PROBLEM DESCRIPTION –
Once the line with "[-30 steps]" is found in the data, output it and each following line exactly, up to and including the line with "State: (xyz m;", and nothing before or after.

(Dataset items)

►

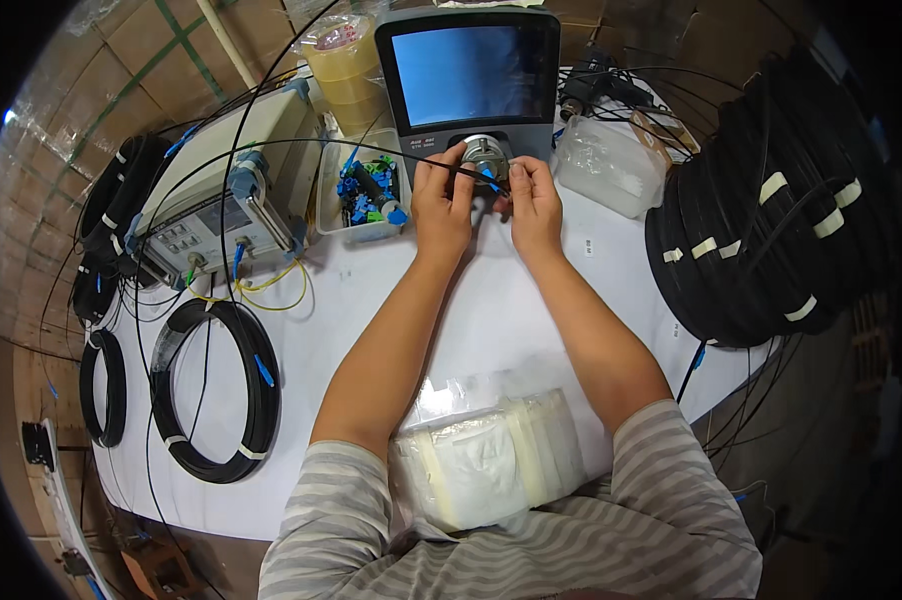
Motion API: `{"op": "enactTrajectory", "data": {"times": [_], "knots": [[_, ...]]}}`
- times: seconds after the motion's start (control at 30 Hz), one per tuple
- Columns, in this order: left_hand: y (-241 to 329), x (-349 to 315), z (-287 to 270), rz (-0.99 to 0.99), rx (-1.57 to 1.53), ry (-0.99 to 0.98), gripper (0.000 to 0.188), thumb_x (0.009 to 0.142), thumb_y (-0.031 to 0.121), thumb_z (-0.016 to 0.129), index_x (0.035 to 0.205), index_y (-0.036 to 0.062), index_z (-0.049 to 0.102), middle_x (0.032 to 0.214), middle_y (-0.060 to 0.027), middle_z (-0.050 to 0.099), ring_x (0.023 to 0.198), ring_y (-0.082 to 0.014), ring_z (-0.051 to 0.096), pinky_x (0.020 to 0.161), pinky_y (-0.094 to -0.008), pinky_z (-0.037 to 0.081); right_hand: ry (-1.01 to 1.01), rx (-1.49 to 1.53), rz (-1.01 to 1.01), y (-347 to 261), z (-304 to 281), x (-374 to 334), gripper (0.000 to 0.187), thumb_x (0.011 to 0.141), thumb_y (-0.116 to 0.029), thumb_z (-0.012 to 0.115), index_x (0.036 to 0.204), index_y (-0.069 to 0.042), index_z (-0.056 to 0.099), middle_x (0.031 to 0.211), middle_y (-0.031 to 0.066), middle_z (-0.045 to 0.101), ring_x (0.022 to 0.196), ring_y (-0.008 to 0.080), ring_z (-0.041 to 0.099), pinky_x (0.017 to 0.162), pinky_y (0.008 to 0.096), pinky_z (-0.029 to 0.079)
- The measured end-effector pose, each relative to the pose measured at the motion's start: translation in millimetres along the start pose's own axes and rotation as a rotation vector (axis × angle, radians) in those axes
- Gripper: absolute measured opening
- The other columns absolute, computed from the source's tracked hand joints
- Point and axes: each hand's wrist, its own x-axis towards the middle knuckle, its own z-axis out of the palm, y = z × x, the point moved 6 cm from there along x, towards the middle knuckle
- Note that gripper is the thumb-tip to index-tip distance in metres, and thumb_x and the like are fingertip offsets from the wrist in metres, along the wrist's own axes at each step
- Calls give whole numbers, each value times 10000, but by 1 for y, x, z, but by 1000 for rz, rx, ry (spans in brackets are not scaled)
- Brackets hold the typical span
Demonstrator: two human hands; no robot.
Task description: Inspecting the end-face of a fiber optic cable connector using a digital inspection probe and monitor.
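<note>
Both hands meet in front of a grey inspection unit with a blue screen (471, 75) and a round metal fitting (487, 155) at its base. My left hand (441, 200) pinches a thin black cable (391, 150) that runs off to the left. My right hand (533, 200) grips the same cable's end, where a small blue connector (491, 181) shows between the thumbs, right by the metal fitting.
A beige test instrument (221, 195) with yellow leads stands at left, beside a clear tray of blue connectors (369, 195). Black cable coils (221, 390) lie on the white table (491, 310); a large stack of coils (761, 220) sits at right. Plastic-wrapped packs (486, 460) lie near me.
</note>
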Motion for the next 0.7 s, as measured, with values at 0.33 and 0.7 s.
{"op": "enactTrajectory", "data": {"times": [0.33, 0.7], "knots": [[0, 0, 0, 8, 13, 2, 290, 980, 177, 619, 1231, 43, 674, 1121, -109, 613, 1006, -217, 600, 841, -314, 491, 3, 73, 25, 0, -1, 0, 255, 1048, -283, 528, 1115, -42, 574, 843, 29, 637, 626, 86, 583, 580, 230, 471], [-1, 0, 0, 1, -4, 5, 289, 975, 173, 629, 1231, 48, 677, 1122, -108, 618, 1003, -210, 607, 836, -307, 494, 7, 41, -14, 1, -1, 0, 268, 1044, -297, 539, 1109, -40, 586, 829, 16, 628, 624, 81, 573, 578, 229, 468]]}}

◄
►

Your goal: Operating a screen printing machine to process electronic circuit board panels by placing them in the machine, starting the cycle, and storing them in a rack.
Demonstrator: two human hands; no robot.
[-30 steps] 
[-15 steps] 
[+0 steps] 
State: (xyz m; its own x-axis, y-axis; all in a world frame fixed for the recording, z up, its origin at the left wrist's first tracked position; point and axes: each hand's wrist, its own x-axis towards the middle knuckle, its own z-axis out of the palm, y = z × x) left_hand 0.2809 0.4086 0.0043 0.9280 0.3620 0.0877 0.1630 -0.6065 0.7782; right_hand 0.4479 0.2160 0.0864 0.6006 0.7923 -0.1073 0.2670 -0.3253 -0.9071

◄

SOLVED EXERCISE –
[-30 steps] 
[-15 steps] 
[+0 steps] 
State: (xyz m; its own x-axis, y-axis; all in a world frame fixed for the recording, z up, its origin at the left wrist's first tracked position; point and axes: each hand's wrist, its own x-axis towards the middle knuckle, its own z-axis out of the palm, y = z × x) left_hand 0.2809 0.4086 0.0043 0.9280 0.3620 0.0877 0.1630 -0.6065 0.7782; right_hand 0.4479 0.2160 0.0864 0.6006 0.7923 -0.1073 0.2670 -0.3253 -0.9071

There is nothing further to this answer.